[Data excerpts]
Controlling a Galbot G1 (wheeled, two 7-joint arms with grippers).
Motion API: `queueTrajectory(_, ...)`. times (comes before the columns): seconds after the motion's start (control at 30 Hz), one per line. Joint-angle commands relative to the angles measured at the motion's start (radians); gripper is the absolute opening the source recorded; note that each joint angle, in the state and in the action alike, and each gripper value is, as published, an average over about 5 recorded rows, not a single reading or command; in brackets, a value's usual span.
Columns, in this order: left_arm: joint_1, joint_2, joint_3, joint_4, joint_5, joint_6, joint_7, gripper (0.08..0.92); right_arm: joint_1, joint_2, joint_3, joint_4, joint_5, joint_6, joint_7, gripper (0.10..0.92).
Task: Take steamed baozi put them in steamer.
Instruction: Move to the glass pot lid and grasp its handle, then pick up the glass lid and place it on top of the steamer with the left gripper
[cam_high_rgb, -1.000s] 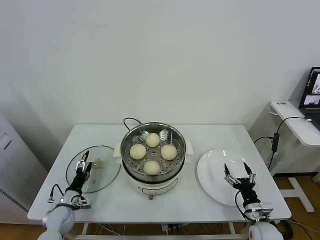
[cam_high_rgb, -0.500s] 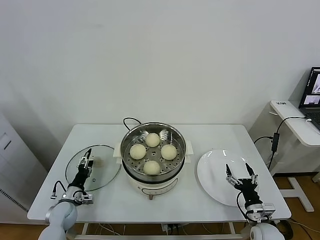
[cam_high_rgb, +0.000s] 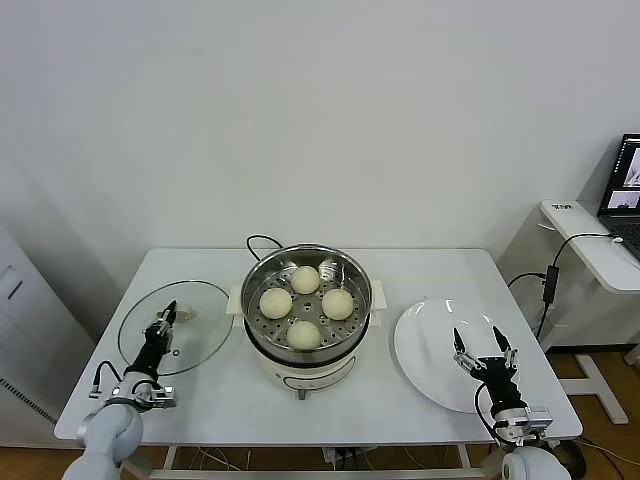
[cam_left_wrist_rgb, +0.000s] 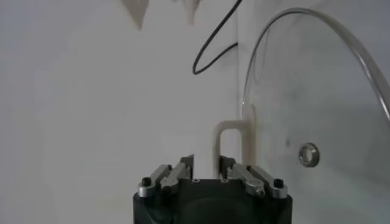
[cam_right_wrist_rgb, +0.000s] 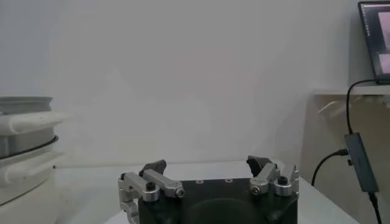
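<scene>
The steamer (cam_high_rgb: 258, 290), a shiny steel basket on a white pot base, stands mid-table. Several cream-white steamed baozi (cam_high_rgb: 305, 279) lie inside it. To its left is the round glass lid (cam_high_rgb: 195, 345). My left gripper (cam_high_rgb: 165, 318) is shut on the lid's cream loop handle (cam_left_wrist_rgb: 230, 131), which runs down between the fingers of that gripper (cam_left_wrist_rgb: 207, 163); the lid's glass (cam_left_wrist_rgb: 317, 91) rises beside it. My right gripper (cam_high_rgb: 480, 348) hangs open over the white plate (cam_high_rgb: 425, 345) with nothing between its fingers, as the right wrist view of it (cam_right_wrist_rgb: 207, 165) also shows.
A black cord (cam_high_rgb: 258, 240) runs behind the steamer. A side desk with a laptop (cam_high_rgb: 628, 175) and hanging cables stands past the table's right edge. The steamer's side (cam_right_wrist_rgb: 24, 131) shows far off in the right wrist view.
My left gripper has closed on the lid's handle, and the lid has shifted left, away from the steamer. The right gripper has barely moved.
</scene>
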Motion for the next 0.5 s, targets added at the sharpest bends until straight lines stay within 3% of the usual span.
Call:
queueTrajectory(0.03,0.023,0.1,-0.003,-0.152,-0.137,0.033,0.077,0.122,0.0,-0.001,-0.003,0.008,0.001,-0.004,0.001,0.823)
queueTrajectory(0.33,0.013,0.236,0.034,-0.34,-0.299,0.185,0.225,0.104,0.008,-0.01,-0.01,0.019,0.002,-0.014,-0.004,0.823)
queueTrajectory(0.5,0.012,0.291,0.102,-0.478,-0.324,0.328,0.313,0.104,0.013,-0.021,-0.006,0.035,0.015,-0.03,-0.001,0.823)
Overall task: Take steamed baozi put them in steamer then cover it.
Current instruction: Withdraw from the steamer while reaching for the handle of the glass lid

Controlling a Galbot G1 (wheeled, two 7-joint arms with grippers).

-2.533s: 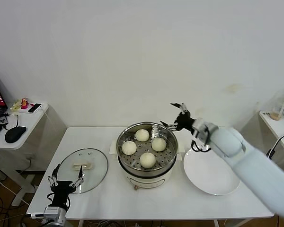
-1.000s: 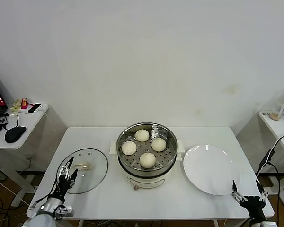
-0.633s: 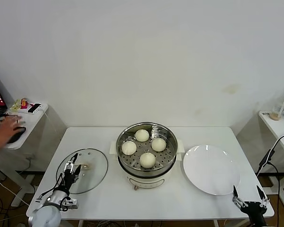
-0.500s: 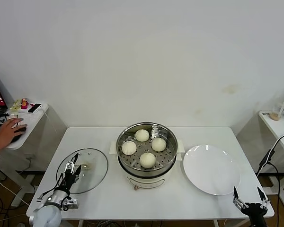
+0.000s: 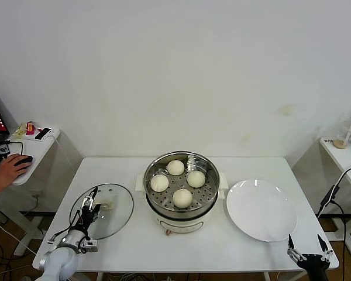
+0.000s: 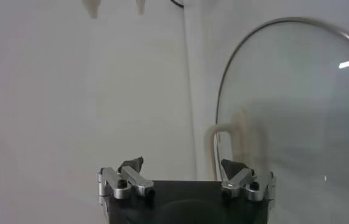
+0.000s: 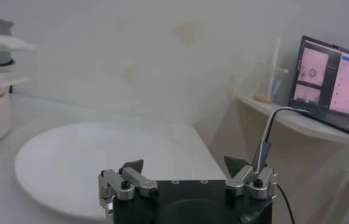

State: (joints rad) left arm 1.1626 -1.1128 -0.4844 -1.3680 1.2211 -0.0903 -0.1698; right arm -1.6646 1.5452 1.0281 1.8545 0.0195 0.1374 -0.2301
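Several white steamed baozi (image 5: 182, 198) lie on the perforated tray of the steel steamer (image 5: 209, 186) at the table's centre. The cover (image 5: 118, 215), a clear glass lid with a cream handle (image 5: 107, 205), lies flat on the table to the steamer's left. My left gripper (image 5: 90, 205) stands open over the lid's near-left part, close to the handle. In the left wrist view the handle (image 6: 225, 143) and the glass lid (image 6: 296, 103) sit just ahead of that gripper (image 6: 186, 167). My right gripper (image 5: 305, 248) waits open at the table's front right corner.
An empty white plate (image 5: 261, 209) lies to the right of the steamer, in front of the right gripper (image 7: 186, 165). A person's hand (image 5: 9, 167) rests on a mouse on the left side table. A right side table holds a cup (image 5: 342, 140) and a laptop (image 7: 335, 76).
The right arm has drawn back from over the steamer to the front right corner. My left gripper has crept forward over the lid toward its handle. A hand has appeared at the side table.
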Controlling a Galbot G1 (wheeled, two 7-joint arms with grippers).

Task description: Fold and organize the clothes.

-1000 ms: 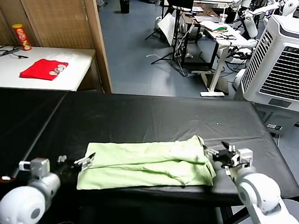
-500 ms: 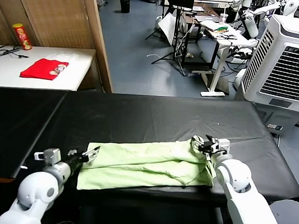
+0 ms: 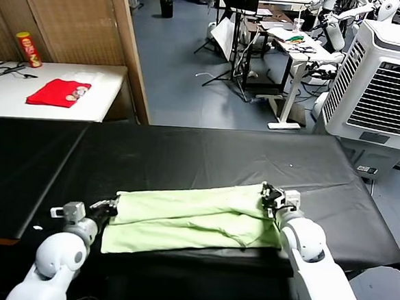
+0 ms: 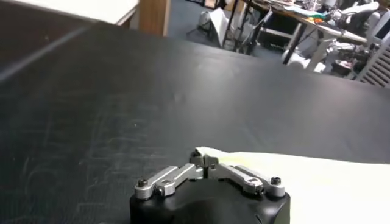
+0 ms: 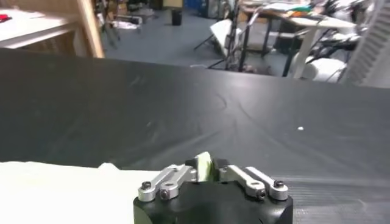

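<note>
At 10 o'clock in the head view, a red cylindrical snack can (image 3: 28, 49) is standing upright on a white side table (image 3: 101, 95), and a red folded garment (image 3: 58, 92) is lying near it on the same surface. A wooden partition post (image 3: 130, 49) is rising just beside that side table.

At 7 o'clock, the left gripper (image 3: 110, 205) is pinching the left end of the pale light-green thin-fabric T-shirt (image 3: 188, 218); in the left wrist view the left gripper (image 4: 207, 163) is showing its jaws clamped together on the fabric corner (image 4: 213, 155).

The T-shirt is lying folded into a long band across the near edge of the black cloth-covered work table (image 3: 206, 157), running from 7 o'clock to 5 o'clock.

At 5 o'clock, the right gripper (image 3: 271, 194) is gripping the right end of the T-shirt; in the right wrist view the right gripper (image 5: 206, 167) is holding a small tuft of green fabric (image 5: 203, 163) between closed jaws.

At 2 o'clock, a large white louvred air cooler (image 3: 383, 87) is standing on the floor beyond the work table
</note>
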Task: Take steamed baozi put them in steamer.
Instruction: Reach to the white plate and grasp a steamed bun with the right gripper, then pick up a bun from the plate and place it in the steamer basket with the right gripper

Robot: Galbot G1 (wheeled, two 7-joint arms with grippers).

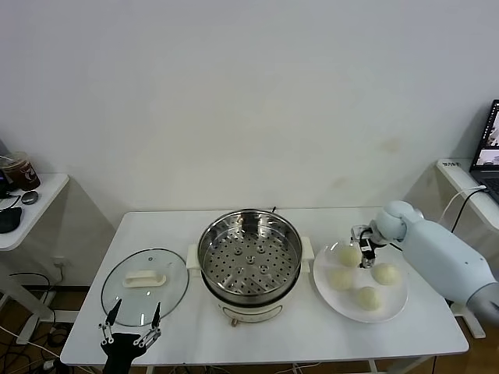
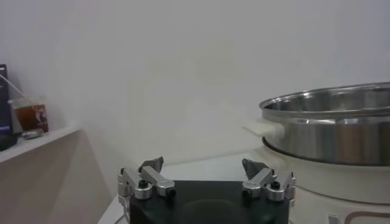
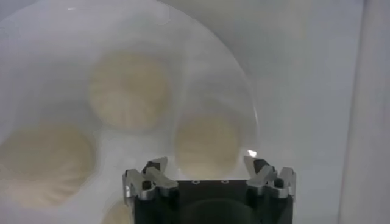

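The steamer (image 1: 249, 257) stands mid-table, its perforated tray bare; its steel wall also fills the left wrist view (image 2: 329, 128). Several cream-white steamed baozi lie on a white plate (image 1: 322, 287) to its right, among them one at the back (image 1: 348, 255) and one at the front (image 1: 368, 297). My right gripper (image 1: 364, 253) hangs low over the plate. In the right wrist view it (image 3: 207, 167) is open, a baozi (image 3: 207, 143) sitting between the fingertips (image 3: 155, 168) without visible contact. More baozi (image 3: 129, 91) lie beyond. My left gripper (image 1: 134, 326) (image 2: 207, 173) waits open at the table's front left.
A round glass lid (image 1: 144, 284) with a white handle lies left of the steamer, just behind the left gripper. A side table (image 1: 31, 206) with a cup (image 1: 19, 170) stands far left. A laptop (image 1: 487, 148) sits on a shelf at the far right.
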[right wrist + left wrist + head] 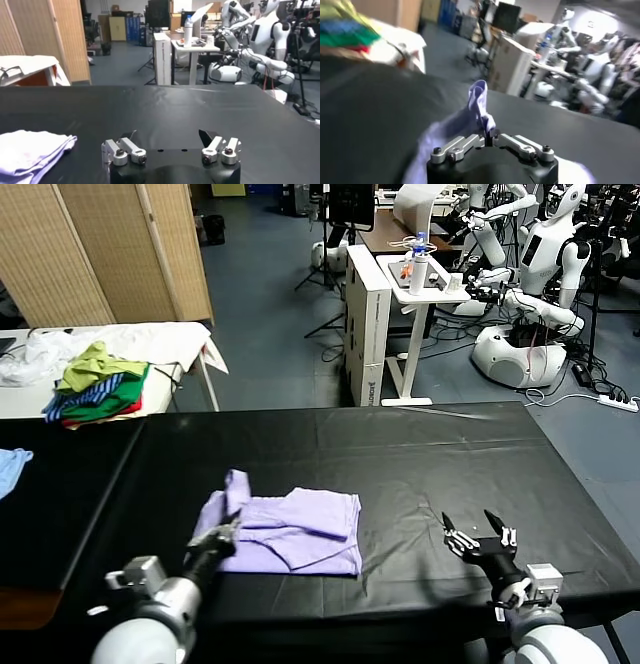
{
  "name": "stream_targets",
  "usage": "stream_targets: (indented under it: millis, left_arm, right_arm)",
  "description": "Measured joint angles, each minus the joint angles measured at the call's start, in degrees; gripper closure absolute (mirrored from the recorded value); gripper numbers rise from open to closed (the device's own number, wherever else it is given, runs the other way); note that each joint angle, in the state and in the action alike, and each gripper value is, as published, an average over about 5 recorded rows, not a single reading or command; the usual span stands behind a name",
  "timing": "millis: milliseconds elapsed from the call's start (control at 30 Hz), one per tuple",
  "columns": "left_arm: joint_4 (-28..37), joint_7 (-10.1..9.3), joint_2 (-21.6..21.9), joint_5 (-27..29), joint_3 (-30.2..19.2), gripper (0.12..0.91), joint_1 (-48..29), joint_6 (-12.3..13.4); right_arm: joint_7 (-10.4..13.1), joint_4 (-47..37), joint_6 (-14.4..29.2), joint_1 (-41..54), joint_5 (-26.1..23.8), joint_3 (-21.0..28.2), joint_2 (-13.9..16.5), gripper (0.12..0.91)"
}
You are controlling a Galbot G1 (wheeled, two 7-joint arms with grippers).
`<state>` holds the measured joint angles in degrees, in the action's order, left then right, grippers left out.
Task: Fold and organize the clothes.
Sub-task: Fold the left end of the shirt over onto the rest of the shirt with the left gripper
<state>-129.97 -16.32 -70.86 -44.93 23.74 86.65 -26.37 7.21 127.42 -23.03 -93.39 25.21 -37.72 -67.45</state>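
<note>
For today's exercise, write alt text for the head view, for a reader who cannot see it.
A lavender T-shirt lies partly folded on a black table; the left gripper is shut on its left edge. The right gripper hovers open to the right, apart from the shirt.

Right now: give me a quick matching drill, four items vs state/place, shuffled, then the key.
Items:
1. left gripper
2. right gripper
3. lavender T-shirt
4. pile of garments

States/places:
A. open, over bare black table
B. on the white side table, far left
C. shut on a fold of fabric
D. partly folded, on the black table, left of centre

Pairs: 1-C, 2-A, 3-D, 4-B
</note>
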Motion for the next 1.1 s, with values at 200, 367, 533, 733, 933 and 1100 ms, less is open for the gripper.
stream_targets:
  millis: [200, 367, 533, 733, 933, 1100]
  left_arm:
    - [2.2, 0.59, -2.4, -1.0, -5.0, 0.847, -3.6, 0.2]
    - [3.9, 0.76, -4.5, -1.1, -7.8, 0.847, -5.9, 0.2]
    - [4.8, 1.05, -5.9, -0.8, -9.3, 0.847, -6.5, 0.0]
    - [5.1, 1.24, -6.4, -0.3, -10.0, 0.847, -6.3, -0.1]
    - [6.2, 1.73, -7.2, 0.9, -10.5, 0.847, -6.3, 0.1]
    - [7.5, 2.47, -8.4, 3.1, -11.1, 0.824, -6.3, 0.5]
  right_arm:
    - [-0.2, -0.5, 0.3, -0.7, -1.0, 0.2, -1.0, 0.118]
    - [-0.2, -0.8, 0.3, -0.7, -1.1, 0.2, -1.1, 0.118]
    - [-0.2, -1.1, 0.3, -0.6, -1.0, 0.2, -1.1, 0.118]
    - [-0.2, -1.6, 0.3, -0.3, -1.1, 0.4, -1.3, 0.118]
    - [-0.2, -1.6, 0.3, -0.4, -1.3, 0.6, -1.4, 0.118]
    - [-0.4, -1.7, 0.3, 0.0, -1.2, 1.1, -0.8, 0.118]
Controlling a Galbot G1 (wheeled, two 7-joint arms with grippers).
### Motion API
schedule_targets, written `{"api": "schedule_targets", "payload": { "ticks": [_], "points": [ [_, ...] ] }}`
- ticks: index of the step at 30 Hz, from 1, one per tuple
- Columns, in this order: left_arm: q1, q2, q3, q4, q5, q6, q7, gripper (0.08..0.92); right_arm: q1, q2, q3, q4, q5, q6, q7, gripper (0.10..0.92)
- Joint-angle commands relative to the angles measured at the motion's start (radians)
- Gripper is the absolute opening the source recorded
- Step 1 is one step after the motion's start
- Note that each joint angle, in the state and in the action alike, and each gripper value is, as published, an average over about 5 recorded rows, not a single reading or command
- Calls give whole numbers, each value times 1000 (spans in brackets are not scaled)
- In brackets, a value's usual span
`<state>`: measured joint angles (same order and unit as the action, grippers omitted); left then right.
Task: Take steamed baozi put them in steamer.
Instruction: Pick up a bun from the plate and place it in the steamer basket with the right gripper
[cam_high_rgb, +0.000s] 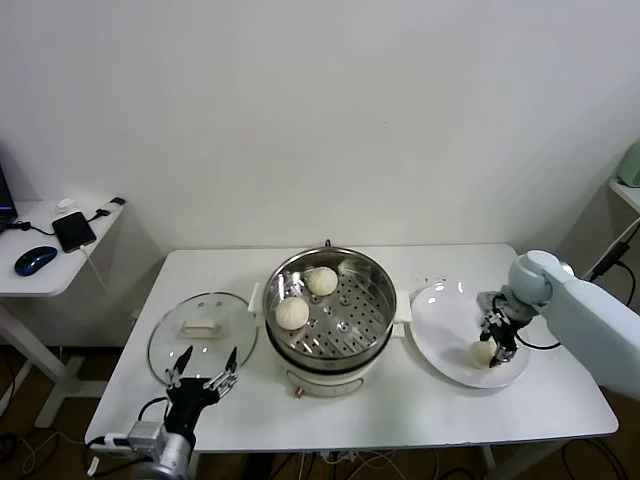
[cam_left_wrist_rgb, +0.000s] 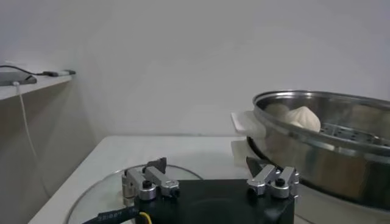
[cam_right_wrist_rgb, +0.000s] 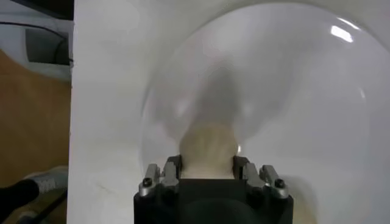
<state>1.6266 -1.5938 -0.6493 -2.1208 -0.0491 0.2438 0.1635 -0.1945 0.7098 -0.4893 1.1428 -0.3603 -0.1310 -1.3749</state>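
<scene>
The steamer (cam_high_rgb: 375, 300) stands mid-table with its perforated tray showing. Two steamed baozi lie in it (cam_high_rgb: 321, 280) (cam_high_rgb: 292, 313), and a third (cam_high_rgb: 348, 267) sits at the far rim, partly hidden. The fourth baozi (cam_high_rgb: 484, 352) lies on the white plate (cam_high_rgb: 440, 310) to the right. My right gripper (cam_high_rgb: 492, 345) is down over it, with a finger pressed on each side of the bun (cam_right_wrist_rgb: 208, 146). My left gripper (cam_high_rgb: 205, 375) is open and empty at the table's front left, by the glass lid. The left wrist view shows the steamer (cam_left_wrist_rgb: 329, 146) and a baozi (cam_left_wrist_rgb: 303, 117) inside it.
The round glass lid (cam_high_rgb: 200, 335) lies flat left of the steamer, just beyond my left gripper. A side table at far left carries a phone (cam_high_rgb: 73, 230) and a mouse (cam_high_rgb: 35, 260). The plate reaches close to the table's right front edge.
</scene>
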Motion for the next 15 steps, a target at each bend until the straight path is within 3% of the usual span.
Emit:
{"api": "schedule_targets", "payload": {
  "ticks": [1,8,15],
  "points": [
    [-7,-2,4,0,11,0,-1,823,92,-17,-34,25,48,-13,-8,537],
    [-15,-5,2,9,69,-9,-14,823,447,-5,-307,76,220,-72,-29,535],
    [-5,-2,-10,0,69,-17,-16,823,774,195,-521,-4,426,-96,-56,535]
  ]
}}
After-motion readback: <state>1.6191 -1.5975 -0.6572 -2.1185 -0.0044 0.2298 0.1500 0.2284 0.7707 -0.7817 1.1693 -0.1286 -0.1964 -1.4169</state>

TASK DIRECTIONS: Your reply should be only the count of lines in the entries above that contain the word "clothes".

TASK RESPONSE: 2